Could you filter the listing for lines with the word "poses" and return them?

──────────────────────────────

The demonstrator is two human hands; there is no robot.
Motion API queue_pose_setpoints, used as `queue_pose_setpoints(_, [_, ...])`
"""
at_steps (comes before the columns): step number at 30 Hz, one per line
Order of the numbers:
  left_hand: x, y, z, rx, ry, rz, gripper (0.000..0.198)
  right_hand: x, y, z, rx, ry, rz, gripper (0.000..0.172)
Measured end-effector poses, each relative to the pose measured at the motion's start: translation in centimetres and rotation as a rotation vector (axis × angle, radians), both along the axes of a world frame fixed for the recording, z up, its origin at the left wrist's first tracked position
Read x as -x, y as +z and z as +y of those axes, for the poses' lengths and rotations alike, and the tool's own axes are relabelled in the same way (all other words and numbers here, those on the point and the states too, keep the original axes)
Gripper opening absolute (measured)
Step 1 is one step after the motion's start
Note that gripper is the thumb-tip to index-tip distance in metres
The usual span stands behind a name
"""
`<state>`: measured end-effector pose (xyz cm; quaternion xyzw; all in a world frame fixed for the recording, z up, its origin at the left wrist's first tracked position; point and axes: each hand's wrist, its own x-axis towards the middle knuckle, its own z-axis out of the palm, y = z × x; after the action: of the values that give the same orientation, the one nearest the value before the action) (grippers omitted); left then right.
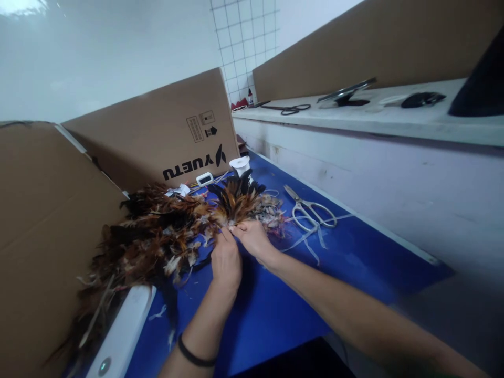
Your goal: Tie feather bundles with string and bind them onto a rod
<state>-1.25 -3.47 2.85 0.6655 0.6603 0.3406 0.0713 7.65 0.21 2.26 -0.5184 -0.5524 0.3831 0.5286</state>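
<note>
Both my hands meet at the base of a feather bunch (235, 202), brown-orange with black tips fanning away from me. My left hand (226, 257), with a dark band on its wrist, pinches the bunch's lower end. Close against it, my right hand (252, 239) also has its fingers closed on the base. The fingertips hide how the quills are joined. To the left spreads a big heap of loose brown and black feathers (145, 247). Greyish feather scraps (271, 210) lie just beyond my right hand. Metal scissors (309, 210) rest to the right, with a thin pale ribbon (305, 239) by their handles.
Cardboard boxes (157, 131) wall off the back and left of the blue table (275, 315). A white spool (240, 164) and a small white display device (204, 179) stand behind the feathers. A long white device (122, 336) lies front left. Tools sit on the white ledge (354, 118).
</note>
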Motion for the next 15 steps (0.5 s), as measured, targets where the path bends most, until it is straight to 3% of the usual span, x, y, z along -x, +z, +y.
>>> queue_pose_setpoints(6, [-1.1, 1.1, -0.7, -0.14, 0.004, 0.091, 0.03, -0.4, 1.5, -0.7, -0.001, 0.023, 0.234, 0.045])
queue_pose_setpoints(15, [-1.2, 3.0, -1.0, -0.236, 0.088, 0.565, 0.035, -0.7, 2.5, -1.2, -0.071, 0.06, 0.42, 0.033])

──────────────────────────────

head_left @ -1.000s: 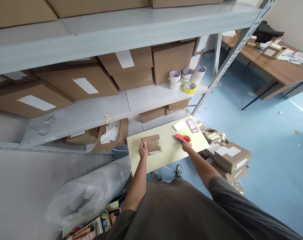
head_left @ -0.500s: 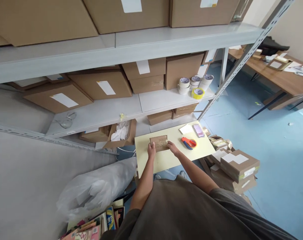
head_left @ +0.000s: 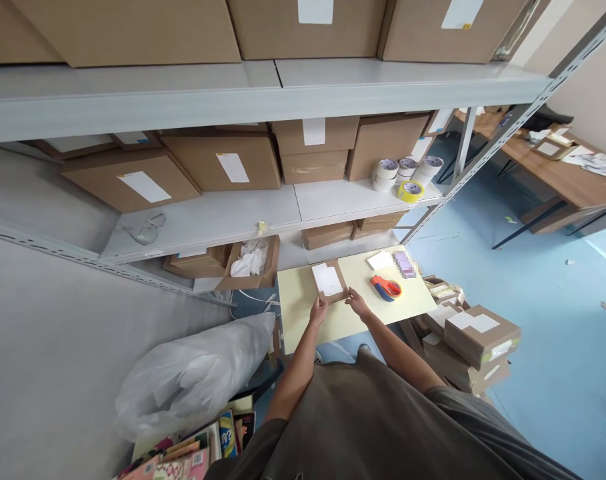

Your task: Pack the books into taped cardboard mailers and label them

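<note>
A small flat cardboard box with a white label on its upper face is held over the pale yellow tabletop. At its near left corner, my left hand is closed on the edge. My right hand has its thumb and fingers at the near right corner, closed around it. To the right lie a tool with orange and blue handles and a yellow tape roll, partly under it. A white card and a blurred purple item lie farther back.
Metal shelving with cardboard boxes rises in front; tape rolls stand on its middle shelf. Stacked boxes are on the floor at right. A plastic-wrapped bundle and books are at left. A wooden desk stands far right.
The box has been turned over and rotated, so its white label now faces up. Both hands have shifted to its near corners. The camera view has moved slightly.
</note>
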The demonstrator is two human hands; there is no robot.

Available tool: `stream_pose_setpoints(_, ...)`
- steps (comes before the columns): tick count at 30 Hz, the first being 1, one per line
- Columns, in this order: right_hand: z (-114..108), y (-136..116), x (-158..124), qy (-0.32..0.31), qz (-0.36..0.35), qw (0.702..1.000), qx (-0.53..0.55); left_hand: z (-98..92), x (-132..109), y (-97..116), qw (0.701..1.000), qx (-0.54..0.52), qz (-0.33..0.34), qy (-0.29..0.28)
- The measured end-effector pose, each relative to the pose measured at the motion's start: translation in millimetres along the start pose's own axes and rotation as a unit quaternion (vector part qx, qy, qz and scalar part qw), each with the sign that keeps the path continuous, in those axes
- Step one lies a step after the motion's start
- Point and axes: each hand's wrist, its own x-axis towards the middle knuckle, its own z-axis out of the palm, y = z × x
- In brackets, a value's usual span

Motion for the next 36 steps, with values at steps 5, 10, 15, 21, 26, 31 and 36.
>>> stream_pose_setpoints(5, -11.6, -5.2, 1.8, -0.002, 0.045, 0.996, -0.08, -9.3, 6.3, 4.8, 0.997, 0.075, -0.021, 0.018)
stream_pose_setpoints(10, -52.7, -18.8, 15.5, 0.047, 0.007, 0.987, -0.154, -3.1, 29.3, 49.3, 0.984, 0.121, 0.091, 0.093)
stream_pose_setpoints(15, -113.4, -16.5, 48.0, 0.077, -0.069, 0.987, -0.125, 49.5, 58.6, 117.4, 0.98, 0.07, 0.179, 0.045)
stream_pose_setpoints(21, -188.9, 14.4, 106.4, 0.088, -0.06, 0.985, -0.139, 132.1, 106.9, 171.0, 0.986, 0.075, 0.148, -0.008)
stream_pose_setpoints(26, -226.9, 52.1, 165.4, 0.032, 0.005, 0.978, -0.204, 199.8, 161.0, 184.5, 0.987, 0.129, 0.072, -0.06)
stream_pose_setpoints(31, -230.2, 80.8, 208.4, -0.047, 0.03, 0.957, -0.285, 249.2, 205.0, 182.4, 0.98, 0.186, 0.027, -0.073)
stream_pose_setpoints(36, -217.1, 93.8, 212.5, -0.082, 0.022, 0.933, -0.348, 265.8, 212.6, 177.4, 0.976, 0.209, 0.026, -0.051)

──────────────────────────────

▸ Written solution:
Measured end-effector poses, each relative to the pose measured at the motion's start: translation in centimetres and rotation as a rotation vector (axis × angle, radians), both along the axes of a world frame fixed for the recording, z up, its origin at the left wrist's first tracked position
Read x as -x, y as +z and z as +y of those axes, for the poses' lengths and rotations alike, and the tool's own axes are relabelled in the same way (all other words and numbers here, those on the point and the states too, keep the original axes)

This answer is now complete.